The date of the lecture, Rethinking Censorship In An Age Of Authoritarian Resilience, was fixed for March 9.

But Prof Dutta asked for a rain check last week due to the delay in securing approval, and there was no longer time to make travel arrangements and publicise the lecture even if approval was suddenly granted, wrote Dr George, who is now a journalism professor at the Hong Kong Baptist University.

He said he was told last month that all visitors to the Faculty of Arts and Social Sciences are subject to screening.

That official approval was granted only at 3pm last Friday - the day of the lecture - with no explanation about the nature of the screening or why it had taken so long, he added.

Dr George said during his time at NTU from 2004 to 2014, he "never encountered any rule requiring us to seek permission before inviting a speaker".

"In my time as an academic, I have given talks on campuses in around 25 countries.

"This is the first time that an invitation to speak has been, in effect, voided.

"It is the kind of hitch that I am mentally prepared for if I need to deal with universities in the People's Republic of China. I wasn't expecting it from my own country," he wrote.

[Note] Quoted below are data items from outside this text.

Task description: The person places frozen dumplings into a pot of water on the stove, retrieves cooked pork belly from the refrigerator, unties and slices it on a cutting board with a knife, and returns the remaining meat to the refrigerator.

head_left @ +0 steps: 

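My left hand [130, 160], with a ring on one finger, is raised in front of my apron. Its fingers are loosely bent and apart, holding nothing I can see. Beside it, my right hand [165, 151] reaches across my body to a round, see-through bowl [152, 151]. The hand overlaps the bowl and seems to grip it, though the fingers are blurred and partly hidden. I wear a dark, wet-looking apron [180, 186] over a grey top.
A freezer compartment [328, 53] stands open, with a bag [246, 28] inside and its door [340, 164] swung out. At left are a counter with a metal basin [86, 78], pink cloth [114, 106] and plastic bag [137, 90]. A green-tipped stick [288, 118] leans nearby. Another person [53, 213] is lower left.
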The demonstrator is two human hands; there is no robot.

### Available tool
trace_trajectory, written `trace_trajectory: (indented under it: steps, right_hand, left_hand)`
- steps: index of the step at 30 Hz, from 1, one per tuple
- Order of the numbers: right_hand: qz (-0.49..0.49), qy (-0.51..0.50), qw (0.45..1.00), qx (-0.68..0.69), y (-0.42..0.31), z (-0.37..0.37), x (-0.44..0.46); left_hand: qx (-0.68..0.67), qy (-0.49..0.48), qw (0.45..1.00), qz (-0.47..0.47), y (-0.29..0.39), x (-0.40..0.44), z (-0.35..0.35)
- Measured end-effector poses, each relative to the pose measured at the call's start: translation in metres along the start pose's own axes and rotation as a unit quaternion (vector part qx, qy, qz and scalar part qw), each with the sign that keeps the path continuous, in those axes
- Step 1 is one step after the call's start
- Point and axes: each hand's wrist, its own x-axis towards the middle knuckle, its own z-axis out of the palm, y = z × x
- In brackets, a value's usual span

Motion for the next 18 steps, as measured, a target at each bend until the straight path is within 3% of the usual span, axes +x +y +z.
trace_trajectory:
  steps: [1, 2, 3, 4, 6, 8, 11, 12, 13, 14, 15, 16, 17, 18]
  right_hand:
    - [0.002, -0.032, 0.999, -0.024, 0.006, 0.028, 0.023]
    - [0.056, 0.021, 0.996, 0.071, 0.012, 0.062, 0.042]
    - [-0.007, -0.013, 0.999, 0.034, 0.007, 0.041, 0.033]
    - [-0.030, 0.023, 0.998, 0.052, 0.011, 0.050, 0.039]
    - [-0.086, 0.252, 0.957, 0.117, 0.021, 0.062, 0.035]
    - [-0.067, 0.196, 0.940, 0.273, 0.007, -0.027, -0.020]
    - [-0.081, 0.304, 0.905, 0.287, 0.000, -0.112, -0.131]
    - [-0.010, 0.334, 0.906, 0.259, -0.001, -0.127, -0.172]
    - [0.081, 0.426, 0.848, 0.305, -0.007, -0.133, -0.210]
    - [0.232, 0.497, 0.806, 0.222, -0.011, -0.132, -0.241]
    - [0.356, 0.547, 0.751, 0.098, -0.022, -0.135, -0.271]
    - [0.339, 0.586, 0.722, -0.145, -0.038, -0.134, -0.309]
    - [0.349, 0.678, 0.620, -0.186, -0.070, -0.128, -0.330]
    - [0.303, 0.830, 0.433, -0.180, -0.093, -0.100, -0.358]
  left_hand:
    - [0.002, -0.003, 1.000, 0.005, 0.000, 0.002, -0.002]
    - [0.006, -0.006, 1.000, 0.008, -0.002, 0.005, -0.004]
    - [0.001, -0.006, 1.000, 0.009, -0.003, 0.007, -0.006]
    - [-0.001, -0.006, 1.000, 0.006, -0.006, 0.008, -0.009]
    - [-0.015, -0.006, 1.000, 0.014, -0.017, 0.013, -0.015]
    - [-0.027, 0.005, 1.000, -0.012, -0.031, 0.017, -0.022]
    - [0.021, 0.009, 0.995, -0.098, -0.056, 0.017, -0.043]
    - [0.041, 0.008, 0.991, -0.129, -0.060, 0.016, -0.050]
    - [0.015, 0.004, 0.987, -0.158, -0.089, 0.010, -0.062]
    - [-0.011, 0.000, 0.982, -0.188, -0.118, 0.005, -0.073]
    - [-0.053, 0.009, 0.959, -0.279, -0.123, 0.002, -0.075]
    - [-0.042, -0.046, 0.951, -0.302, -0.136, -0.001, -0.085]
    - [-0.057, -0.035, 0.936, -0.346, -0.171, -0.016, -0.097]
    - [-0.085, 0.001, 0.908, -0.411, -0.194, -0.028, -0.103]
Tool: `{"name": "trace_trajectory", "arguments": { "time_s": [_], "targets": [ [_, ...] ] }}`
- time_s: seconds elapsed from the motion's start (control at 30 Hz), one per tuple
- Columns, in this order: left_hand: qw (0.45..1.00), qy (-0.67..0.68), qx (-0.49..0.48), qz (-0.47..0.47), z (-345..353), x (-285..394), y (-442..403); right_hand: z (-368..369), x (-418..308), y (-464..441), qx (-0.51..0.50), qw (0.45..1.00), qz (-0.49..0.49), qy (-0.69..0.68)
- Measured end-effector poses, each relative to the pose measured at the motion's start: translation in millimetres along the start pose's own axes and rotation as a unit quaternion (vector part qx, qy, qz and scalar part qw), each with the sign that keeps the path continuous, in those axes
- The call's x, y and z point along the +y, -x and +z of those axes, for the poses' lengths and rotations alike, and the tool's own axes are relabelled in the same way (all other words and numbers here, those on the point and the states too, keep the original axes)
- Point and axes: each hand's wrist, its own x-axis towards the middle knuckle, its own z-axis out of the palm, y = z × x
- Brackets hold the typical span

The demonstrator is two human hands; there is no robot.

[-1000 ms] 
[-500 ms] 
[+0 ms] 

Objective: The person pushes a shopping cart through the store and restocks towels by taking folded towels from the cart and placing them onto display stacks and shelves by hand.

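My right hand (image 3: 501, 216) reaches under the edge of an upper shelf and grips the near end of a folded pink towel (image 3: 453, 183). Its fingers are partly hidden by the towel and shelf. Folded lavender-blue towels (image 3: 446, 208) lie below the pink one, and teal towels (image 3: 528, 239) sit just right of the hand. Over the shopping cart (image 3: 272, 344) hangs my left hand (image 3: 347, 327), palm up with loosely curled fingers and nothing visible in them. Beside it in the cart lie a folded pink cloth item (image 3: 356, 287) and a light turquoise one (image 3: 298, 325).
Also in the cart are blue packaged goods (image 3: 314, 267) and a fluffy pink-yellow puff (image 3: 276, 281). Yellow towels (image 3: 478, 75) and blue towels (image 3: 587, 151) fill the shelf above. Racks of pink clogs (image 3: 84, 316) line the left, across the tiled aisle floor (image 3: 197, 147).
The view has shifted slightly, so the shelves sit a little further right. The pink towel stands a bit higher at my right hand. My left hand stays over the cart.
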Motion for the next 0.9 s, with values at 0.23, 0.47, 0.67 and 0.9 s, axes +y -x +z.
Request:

NUS did not address questions asking for details about its screening policy.

In his post, Dr George asked NUS to make its policies more transparent, and to declare the screening process that applies to visitors, which NUS told him was standard procedure.

When contacted by The Straits Times, he declined to comment on NUS' statement.

Dr George, a former Straits Times journalist, failed to get tenure twice when he was at NTU's Wee Kim Wee School of Communication and Information.

NTU's decision led to speculation that it was politically motivated due to his past criticism of the Government. But then NTU president Bertil Andersson has disputed that.